At the end of October though, Jim began to have a yellow hue to his skin. It soon became apparent that he had developed jaundice. Jim could no longer put off seeing a doctor. We had to find out what was going on. On November 1, 2014 he was given a CAT scan and a mass was found on the end of his pancreas. We were quickly shuffled through a series of tests and on to Roswell Hospital for even further testing. The surgeon felt that even without having further conclusive evidence, Jim had pancreatic cancer. He believed though that it had not yet spread to the other organs. We were relieved to hear that. We were told that this meant that Jim could be considered to be between 2 and 3 stage cancer. This would mean chemo and that he would still be a candidate for surgery. Of course we would not know anything until the endoscopic retrograde cholangiopancreatogram (ERCP) test was completed. This is a test that utilizes a flexible endoscope, a lighted scope and along with x-ray pictures, examines all of the tubes that drain the liver, the gallbladder, and the pancreas.The endoscope is inserted into the mouth and guided down the throat, through the esophagus, the stomach, the duodenum and eventually reaches the ducts as described above.
Endoscope Diagram 1
The test was just a formality, or so we believed. Thank heavens, as bad as this was, the cancer had not yet reached the other organs. We had also just learned that Jim had developed atrial fibrillation.

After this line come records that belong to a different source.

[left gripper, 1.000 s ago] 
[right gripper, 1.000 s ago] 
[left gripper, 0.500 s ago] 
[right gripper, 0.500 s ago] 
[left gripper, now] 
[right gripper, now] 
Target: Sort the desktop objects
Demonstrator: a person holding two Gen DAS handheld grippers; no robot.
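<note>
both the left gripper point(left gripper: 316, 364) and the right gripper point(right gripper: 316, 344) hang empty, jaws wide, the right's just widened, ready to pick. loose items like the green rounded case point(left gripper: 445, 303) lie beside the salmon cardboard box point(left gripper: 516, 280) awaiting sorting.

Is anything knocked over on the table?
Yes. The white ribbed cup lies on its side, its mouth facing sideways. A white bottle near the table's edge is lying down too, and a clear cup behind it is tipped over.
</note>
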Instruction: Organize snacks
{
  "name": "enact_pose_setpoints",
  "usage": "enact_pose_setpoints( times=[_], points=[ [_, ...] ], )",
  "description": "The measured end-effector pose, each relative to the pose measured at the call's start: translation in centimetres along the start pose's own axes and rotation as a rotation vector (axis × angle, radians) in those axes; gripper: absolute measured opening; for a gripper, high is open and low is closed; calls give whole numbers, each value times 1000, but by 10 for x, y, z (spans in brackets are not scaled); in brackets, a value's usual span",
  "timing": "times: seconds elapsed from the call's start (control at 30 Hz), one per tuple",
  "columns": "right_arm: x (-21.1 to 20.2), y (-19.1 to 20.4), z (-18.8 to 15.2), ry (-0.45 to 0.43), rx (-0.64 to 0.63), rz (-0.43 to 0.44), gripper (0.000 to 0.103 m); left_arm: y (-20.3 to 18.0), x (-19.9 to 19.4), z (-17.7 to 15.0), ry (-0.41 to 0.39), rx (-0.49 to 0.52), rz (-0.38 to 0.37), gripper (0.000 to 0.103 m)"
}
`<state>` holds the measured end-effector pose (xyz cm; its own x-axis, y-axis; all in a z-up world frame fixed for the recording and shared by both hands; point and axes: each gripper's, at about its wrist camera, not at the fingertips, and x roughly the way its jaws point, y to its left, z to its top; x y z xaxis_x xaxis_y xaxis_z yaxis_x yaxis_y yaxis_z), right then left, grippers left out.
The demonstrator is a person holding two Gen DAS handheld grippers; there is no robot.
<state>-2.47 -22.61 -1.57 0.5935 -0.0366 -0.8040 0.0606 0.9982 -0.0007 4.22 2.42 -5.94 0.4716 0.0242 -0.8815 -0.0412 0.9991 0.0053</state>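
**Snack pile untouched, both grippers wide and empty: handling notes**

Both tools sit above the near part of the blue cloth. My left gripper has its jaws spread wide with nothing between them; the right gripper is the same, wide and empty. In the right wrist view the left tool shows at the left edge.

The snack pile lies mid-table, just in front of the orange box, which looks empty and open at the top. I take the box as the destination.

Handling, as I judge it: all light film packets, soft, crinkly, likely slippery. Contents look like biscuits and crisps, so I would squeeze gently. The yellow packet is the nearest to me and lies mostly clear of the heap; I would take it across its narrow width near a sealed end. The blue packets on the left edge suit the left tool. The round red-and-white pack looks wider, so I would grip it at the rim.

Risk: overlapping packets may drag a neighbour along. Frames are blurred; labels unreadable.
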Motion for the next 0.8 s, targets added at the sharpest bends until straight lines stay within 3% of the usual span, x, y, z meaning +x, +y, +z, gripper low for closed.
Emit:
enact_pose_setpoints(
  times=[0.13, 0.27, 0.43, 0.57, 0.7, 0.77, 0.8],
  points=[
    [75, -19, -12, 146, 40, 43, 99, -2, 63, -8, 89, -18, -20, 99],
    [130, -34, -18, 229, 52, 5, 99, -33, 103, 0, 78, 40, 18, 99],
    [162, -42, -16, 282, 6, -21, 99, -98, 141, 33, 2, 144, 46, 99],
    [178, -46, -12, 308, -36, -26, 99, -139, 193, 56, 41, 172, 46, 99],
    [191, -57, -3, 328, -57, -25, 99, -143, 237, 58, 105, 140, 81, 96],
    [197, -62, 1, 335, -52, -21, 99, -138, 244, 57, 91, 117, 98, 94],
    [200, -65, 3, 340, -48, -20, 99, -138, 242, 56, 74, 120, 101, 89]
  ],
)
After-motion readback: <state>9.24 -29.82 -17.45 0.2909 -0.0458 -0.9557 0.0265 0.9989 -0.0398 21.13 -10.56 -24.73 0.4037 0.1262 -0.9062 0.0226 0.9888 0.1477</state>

This meant we had to begin paying attention to cardiac issues as well. After the procedure, ERCP, the very kind doctor came and sat down beside me in the waiting room and informed me that Jim actually went into fib on the table. He assured me that my sweet Jim was fine, however, and the test went smoothly -- well sort of. Another doctor came in to let us know that "spots" had been detected on the liver. He stated that these could be from daily life however. We would need to wait for the biopsy to find out. More nail biting ahead we realized.
A week passed and we learned the devastating news. Jim had progressed to stage 4 PC as the spots on the liver indicated the cancer had metastasized. This meant that surgery was no longer an option. Jim was given 6 months to live if he opted out of chemo and perhaps a year if he took the chemo. We were devastated. I broke down. I felt so powerless. I could no longer pretend to be strong.
After a short discussion, we opted for Jim to have the chemo. On his next appointment, however, the doctor shared that he had developed an infection where they had put stints in to alleviate the jaundice back during the first procedures. That meant having to wait 2 weeks until the chemo could begin, as they could not put Jim through this with an infection. They did decide to proceed with inserting what they called a mediport though in readiness for the chemo.
A day after the mediport was surgically implanted Jim began not feeling well. Within days things escalated and he was sweating profusely. I insisted upon taking him to the hospital. Jim's heart rate was steady at 170 to 180 beats per minute. That is equated to someone running as hard as they could on a treadmill and never stopping.
Jim's health declined from there. Soon he was confused and we began our experience with palliative care doctors and Hospice. I lost my dear Jim on December 14, 2014 when he died at home. His two children were with me and we held his hand as he slipped away.
Do you feel like the last part of this essay has an abrupt ending? That is how we felt as we went through this devastating time period. It went fast and had an abrupt ending.
The world lost a good man. He was selfless and so aware of others. We must find a cure for this terrible disease.